The 614th Commandment: Engage Jews of the Former Soviet Union
The noted Jewish philosopher and Holocaust survivor Emil Fackenheim repeatedly spoke about what he described as the 614th Commandment for Jews. He said that in the wake of the Holocaust, we dare not give Hitler and the Nazis a posthumous victory and must ensure Jewish continuity and a rich Jewish life and culture. Since the Pew Survey landmark survey results rocked world Jewry a few years back, many Jewish organizational leaders have been intensely occupied with the unenvious and gigantean task of reversing these trends.
However, one significant portion of world Jewry is unfortunately overlooked, and when it is noticed, its distinct identity, history and culture is often misunderstood. The Jews of the Former Soviet Union comprise almost three million people worldwide, mostly in North America, Israel, the Former Soviet Union itself and Europe. That is almost a quarter of all Jews worldwide.
These Jews assimilate in far fewer numbers, have a greater attachment to Israel and define themselves more in terms of a national rather than a religious grouping, as opposed to most of their Jewish counterparts in the West. That is why it is so vital to create cross-communal infrastructures that meet their specific needs and requirements.
Created in 2006, Limmud FSU was created in order to provide the opportunity to revitalize and restore for Jews of the FSU Jewish learning and to strengthen Jewish identity in their communities.
A few weeks ago, almost a thousand Jews from the FSU converged on a beautiful Windsor setting to do exactly that. The first ever Limmud FSU European Conference brought together participants and presenters from 18 different countries.
Philanthropists like Matthew Bronfman, Jewish leaders like Malcolm Hoenlein, religious leaders like Chief Rabbi of Russia Berl Lazar, Members of Knesset, artists, philosophers, academics, and many other contributors to Jewish life, created a rich and varied mosaic in a pastoral corner of England.
While the menu of talks and events was varied, its aim was not. The concept was to allow differing participants to receive a taste of a wide variety of dimensions of Judaism and Jewish Peoplehood and for each to take their part and allow it to grow and gestate when they returned to their home communities.
Judaism and the Jewish People mean so many things to many types of Jews. It matters less how each person refers to their Jewish identity, the most important parts are its fortitude and endurance. Many participants at the conference brought tears to the eyes of the most experienced Jewish leaders when they said that Limmud FSU had changed their lives and their relationship with Judaism and the Jewish world.

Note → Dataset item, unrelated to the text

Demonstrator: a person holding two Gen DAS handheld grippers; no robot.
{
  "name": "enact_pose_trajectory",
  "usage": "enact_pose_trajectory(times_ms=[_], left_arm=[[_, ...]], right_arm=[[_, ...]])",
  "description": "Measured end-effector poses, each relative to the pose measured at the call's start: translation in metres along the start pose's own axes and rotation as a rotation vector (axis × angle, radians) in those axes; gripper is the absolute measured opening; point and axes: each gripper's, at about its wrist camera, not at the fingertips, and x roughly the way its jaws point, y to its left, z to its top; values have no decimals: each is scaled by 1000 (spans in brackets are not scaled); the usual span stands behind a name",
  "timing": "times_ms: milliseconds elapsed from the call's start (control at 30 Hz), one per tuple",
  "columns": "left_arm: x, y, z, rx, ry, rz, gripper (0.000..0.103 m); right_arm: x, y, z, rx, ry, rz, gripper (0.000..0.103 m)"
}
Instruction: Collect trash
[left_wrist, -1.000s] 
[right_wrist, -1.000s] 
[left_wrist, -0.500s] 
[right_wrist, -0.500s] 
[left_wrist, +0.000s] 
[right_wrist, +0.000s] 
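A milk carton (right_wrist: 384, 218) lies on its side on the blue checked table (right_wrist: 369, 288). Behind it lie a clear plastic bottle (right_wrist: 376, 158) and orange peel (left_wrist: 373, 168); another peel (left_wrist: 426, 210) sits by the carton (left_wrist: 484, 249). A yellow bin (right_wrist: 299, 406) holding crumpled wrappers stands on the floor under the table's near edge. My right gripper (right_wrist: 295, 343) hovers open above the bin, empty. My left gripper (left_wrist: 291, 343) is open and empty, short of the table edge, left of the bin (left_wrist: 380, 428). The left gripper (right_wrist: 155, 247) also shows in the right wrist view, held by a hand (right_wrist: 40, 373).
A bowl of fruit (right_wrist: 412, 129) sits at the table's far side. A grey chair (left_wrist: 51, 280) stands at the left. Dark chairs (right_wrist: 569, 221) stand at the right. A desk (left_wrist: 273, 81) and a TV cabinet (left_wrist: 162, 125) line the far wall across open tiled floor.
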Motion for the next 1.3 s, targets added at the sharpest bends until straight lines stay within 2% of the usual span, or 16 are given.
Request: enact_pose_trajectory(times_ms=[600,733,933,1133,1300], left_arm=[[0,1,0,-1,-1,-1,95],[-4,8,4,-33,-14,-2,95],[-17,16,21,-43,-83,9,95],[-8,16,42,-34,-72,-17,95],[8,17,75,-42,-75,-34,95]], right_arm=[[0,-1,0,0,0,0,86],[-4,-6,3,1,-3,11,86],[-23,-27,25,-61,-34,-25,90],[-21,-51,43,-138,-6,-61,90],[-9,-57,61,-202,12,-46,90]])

Limmud FSU has found a formula that speaks to these Jews who are far too often marginalized in the global Jewish discussion.
Not more than a few miles from where the conference took place, lies Runnymede, the location of the Magna Carta, the charter signed by King John of England which remains a cornerstone of constitutional relationships around the world.
The charter refers to the relationship and obligations of a leader to their people and this could be seen as at least in part paradigmatic of the Jewish world.
Far too often, Jewish leaders are dealing with issues which may not resonate with the average Jew. When a Jewish leader speaks on behalf of their community, how much time have they spent with the rank and file community members, or even those outside of the formal community?
We have to provide a wide tent of opportunities for Jews to engage with their heritage in a multi-faceted manner and let them choose how that will be formed and fashioned moving forward.
Very few venues or organizations provide such a solution to those Jews who unfortunately remain on the sidelines of many communities, perhaps because they have a different historic, linguistic or cultural background.
Limmud FSU has grown from strength to strength because it has tapped into the needs of the community to which it has entrusted itself. The Jews of the FSU are combating the communal trends in world Jewry and this should no longer be ignored.
Organizations like Limmud FSU can perhaps serve as a paradigm for those seeking to adhere to arguably the most important of Jewish commandments, Fackenheim’s 614th, the necessity to ensure an enduring, vibrant and strong Jewish future.
Bobby Brown is a former Advisor to the Prime Minister of Israel on Diaspora Affairs.